製造業が大きなウェイトをもっているのは、沖縄経済と違うところです。太陽エネルギーを十分に活用した有機農業も盛んであり、漁業はフイッシュ・ファーミングに力を入れていて、クロマグロの産地でもあります。つまり、モノをつくる物的生産力が相対的に沖縄経済より高いことが特徴です。規模は沖縄よりはるかに小さいマルタですが、自立の程度は沖縄より高いといえます。

マルタが独立したのは1964年であり、1974年に共和国になり、1979年に英国軍が完全撤退するまでは、英国軍が駐留し、文字通り基地経済でした。沖縄の復帰後の歩みと歩調を合わせるかのように、マルタは基地経済からの脱却・転換を図り、今日、それは成功したと評価できます。

 

このように、小さな島嶼国・マルタは、自立経済を当然のこととして、経済運営を行ってきています。それを可能にしているのが、独立国として自治権をもっていること、歴史遺産を現代に活かしていること、そして人的資源を有効に活用していること、の三要素です。マルタでは、有為な人材育成に力を注いでいることを付け加えておきます。マルチーズは、マルチ・リンガルな人が多く、マルタそのものがグローバル世界であることを痛感します。沖縄経済は、沖縄振興によってインフラ等ハード面の整備が45年近くも続いてきましたが、今後は、百年の計で人づくり(人材育成)に舵を切っていくことが必要だと思っています。

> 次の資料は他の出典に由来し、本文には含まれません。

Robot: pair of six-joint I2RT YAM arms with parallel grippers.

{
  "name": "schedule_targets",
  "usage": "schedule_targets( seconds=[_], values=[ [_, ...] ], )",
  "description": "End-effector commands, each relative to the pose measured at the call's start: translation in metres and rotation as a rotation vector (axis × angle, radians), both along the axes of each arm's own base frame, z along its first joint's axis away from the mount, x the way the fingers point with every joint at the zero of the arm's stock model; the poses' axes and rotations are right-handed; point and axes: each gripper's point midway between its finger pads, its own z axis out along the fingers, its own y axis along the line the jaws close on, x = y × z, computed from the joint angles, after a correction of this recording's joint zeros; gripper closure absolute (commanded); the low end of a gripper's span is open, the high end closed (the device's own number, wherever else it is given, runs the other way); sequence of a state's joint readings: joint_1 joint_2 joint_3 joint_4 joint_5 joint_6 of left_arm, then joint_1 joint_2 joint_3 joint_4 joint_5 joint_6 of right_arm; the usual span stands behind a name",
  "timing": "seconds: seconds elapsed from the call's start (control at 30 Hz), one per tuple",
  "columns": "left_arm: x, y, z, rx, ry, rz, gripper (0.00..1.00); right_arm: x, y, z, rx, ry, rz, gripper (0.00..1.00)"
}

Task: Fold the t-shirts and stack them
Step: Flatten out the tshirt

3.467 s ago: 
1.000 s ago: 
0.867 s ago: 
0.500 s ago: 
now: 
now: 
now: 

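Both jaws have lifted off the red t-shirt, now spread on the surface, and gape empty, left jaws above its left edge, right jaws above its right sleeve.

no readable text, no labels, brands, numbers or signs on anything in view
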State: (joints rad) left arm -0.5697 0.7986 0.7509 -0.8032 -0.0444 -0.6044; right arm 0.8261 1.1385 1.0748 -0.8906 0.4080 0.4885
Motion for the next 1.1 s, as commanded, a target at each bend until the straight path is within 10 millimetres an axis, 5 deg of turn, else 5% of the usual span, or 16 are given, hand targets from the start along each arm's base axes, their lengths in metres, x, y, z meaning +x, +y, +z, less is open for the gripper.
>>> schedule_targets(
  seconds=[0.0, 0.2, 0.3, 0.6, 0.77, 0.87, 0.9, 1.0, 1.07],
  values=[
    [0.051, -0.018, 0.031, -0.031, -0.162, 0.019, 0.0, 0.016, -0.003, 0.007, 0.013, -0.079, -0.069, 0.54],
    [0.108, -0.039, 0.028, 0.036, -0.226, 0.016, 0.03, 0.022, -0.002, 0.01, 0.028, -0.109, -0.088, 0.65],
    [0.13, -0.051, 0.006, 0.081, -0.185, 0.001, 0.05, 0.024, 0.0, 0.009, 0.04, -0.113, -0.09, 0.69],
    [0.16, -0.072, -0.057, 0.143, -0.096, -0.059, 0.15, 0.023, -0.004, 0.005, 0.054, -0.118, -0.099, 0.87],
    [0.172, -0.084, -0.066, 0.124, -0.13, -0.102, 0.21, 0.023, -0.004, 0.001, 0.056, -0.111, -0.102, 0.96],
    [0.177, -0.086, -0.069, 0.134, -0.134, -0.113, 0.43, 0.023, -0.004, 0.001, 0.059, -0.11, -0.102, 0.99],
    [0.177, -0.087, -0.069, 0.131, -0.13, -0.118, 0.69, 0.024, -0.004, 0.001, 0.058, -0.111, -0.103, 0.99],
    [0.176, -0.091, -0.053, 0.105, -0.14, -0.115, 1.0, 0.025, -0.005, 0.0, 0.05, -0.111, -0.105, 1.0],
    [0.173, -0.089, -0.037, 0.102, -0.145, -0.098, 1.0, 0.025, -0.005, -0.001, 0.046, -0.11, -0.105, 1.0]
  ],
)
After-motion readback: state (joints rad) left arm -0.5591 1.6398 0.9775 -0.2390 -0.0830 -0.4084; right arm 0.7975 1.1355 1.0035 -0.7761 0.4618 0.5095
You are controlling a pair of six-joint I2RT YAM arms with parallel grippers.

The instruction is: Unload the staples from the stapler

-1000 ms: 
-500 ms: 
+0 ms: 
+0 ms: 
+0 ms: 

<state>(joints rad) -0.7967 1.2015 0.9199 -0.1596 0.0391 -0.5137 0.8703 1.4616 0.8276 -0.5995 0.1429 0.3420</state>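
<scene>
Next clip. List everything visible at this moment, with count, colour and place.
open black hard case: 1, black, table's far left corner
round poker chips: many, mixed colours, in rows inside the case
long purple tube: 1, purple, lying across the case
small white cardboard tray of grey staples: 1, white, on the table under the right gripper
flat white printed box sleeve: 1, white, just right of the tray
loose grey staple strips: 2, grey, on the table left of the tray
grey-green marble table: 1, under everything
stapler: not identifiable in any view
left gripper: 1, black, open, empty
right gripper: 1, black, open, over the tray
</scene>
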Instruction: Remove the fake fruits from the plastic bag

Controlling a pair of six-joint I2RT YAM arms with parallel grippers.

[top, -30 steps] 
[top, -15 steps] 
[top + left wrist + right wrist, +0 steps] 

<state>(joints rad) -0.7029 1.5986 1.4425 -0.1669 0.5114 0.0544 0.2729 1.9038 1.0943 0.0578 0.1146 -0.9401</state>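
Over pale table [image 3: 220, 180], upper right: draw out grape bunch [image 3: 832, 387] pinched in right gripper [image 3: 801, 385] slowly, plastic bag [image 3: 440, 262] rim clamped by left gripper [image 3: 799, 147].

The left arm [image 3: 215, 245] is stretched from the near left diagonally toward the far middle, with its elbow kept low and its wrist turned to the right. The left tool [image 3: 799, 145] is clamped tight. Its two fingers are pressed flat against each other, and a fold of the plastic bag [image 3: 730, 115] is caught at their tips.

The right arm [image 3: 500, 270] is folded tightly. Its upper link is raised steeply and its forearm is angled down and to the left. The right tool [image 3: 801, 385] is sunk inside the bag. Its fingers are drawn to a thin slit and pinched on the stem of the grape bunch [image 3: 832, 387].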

小さな島国ですが、生活者の視座からながめてみると、なかなか奥の深いマルタ経済です。マルタに限らず、島はそんな奥深さと不思議さをもった空間です。siesta(午睡)とfiesta(聖日祝祭)の好きなマルチーズ・ピープル。siestaとfiestaで英気を養いながら、マルタには島嶼経済社会の活力と不思議さをいつまでも保持してもらいたいと願いながら、15年前のマルタを思い出し、島とは何かを考えている島バカ人間の一人です。